Om de erfelijkheid van gedragskenmerken te schatten, concentreerde hoofdauteur Milla Salonen, Lohi en hun collega's zich op drie verschillende rassen: Maine Coon, Ragdoll en Turkish Van. (De volledige onderzoekspool van de wetenschappers omvatte antwoorden op de vragenlijst bij katten met betrekking tot bijna 6000 katten die goed waren voor 40 verschillende rassen.)
Zoals Lohi in de verklaring uitlegt, had het team voldoende gegevens over de leden van de drie rassen, evenals de ouders van de gekozen katten. Bovendien, zegt Lohi, is het trio 'genetisch divers'. De Maine Coon is verwant met Noordse kattenrassen en landraskatten - gedomesticeerde, lokaal aangepaste rassen - terwijl de Ragdoll verwant is met West-Europese en Amerikaanse kattenrassen. De Turkse Van en de gelijknamige Turkse Angora lijken zich op enig moment in het verre verleden van andere rassen te hebben gescheiden.
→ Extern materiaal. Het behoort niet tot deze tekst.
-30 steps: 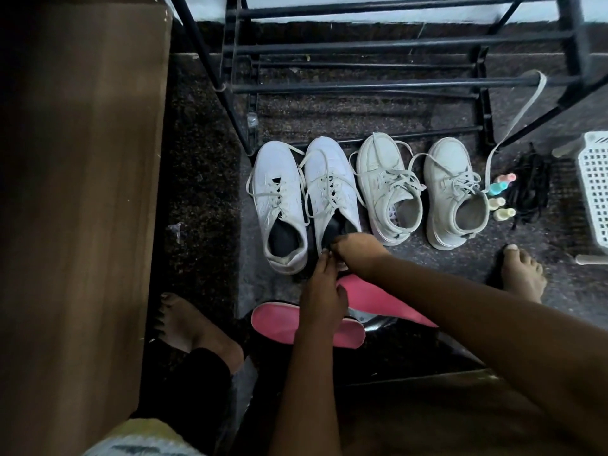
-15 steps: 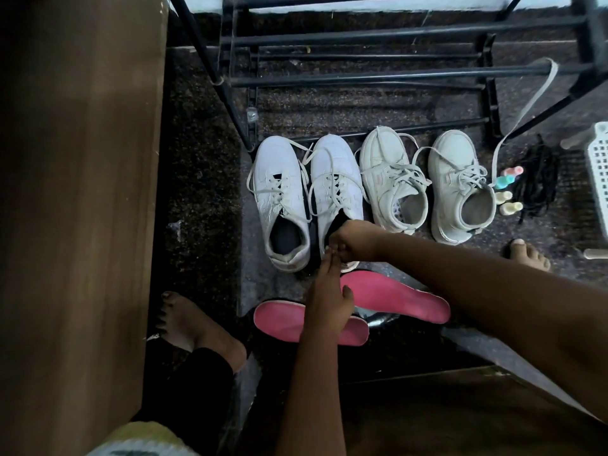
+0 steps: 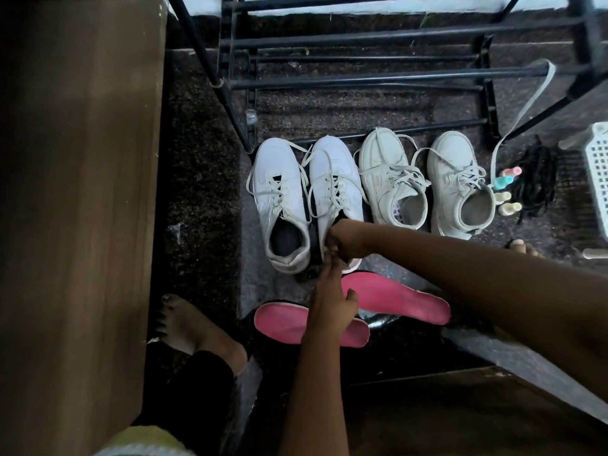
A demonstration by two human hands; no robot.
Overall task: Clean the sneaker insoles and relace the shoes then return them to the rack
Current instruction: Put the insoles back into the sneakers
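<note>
1. You look down at a dark speckled floor (image 3: 204,159). Four sneakers stand on it in a row, toes toward a black metal rack (image 3: 362,82).
2. The left pair is white. The outer white sneaker (image 3: 279,205) shows a dark open mouth. The inner white sneaker (image 3: 334,179) stands just beside it. Both are loosely laced, with the ends trailing.
3. The right pair is off-white. The third sneaker (image 3: 388,179) and the fourth sneaker (image 3: 455,185) stand a little apart, both laced.
4. Your right hand (image 3: 343,238) reaches in from the right and sits over the heel opening of the inner white sneaker. Its fingers curl downward. You cannot tell whether they grip the heel rim or something inside the shoe.
5. Your left hand (image 3: 330,301) reaches forward from below. Its fingers are almost straight and its thumb is spread to the side. Its fingertips meet your right hand at that same heel, and it grasps nothing.
6. Two pink insoles lie flat on the floor, closer to you than the shoes. The near insole (image 3: 286,320) passes under your left wrist. The far insole (image 3: 398,299) lies at an angle below your right forearm.
7. At the right, a pale loose lace (image 3: 526,106) hangs from a rack rail to the floor. Near its lower end are small pastel bottles (image 3: 506,189), a heap of black laces (image 3: 536,179) and a white basket (image 3: 597,166).
8. A wooden panel (image 3: 75,192) fills the left side, with your bare foot (image 3: 190,327) beside it.
</note>
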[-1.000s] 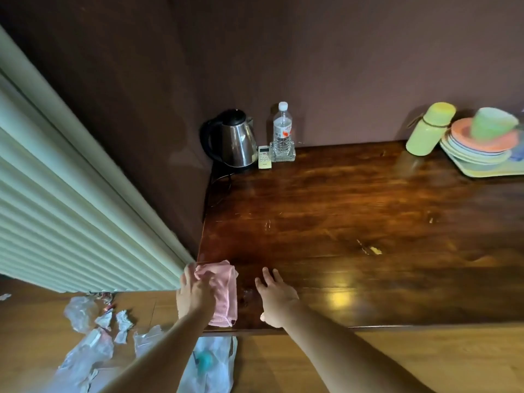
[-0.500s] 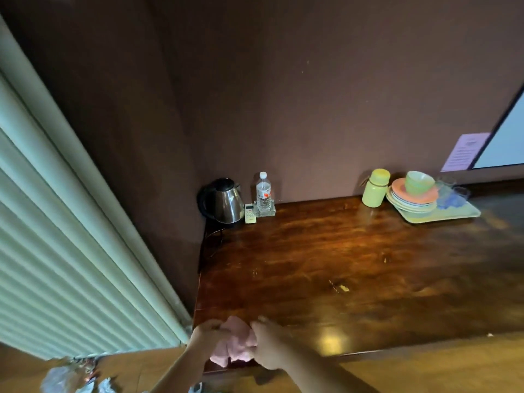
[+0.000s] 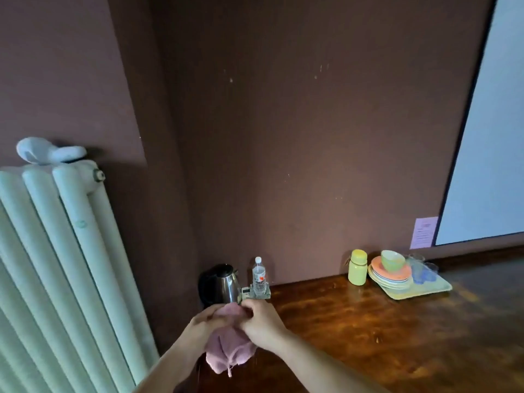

Volgens de studie waren Ragdoll-katten eerder geneigd verlegen te zijn tegenover vreemden en onbekende objecten, evenals agressie tegen mensen. Ondertussen toonden de Turkse bestelwagens vaak agressie tegen zowel mensen als andere katten.
De bevindingen van de onderzoekers suggereren dat iets minder dan de helft van de gedragsverschillen van het ras kan worden toegeschreven aan erfelijke factoren. Als alternatief, merkt Carne op voor Cosmos, is het mogelijk dat gedrag wordt beïnvloed door selectief fokken of eigenschappen "liften" met geselecteerde genen voor kenmerken zoals vacht en oogkleur.
De wetenschappers zijn van plan gegevens te verzamelen van een grotere onderzoekspool van ongeveer 20.000 katten om hun conclusies te versterken. Met behulp van eigenaarswaarnemingen en statistische analyse hoopt het team de rolomgeving en genetica in kattengedrag te blijven evalueren.
Zoals Carne schrijft, onthult de studie een schare interessant rasgedrag: Britse kortharen vertoonden bijvoorbeeld de grootste kans op verminderd contact met mensen, terwijl Korats de laagste had. Russische blauwe katten waren sterk gelinkt aan verlegenheid tegenover vreemden, terwijl Birmese katten minder snel verlegen waren. Cornish Rex, Korat en Bengaalse katten waren de meest actieve rassen, terwijl Britse kortharen het minst actief waren.
"Deze analyses toonden aan dat alle onderzochte gedragskenmerken matig of zeer erfelijk zijn en dat persoonlijkheidsfactoren (extraversie, angst en agressie) niet alleen fenotypisch, maar ook genetisch gecorreleerde eigenschappen zijn, " concluderen de auteurs in de studie. "Daarom kunnen fokprogramma's die persoonlijkheid als belangrijkste selectiecriterium gebruiken, leiden tot minder ongewenst gedrag en dus het welzijn van katten verbeteren."